Host type I IFN signals mediate awareness of tumor and promote adaptive immune responses against tumor antigens

MERCEDES BEATRIZ FUERTES; JUSTIN KLINE; THOMAS GAJEWSKI; AALOK KACHA

Chicago, IL, Estados Unidos

Conferencia; 37º Autumn Immunology Conference; 2008

Emerging data suggests that the innate immune system plays an important role in the priming of anti-tumor T cells. Gene expression profiling of human melanoma metastases revealed the presence of an IFN signature in T cell-containing tumors. Mechanistic experiments were performed in murine models studying the role of host type I IFNs in bridging to T cell priming. Following subcutaneous implantation of B16 melanoma cells in B6 mice, IFN-b was induced in the tumor draining lymph nodes within 3-5 days.

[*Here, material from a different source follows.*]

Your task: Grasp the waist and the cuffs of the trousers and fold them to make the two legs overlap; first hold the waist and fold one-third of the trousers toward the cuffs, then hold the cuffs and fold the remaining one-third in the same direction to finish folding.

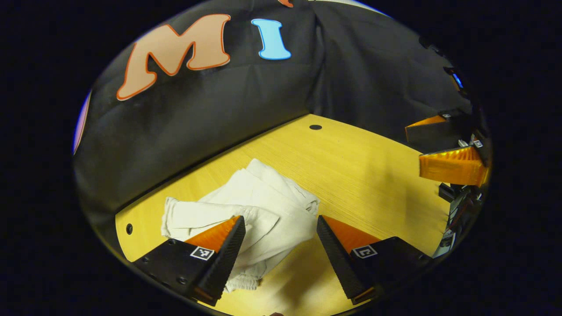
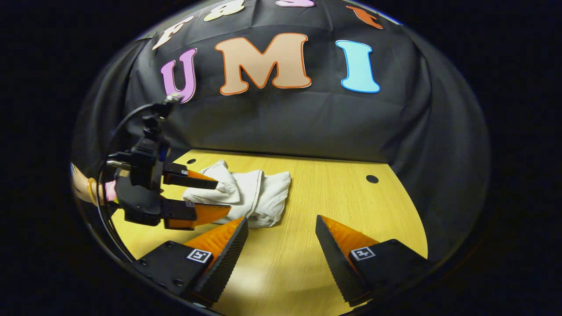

This preceded detection of a tumor antigen-specific CD8+ T cell response. In Stat1 ko mice defective in IFN-based signaling or in type I IFNR ko mice, T cell priming and tumor rejection were blunted.  Bone marrow chimera experiments revealed a requirement for IFN signaling in the hematopoietic compartment.  Adoptive transfer experiments with WT TCR Tg T cells or immunization with WT antigen-pulsed DCs pointed to a type I IFN-dependent effect at the levels of APCs. Our results indicate that IFN-b induction is part of the innate immune recognition of a growing tumor, which is necessary for priming of anti-tumor T cells.  Exploitation of the IFN-b system could lead to improved anti-tumor immunity in vivo by augmenting spontaneous adaptive immune responses.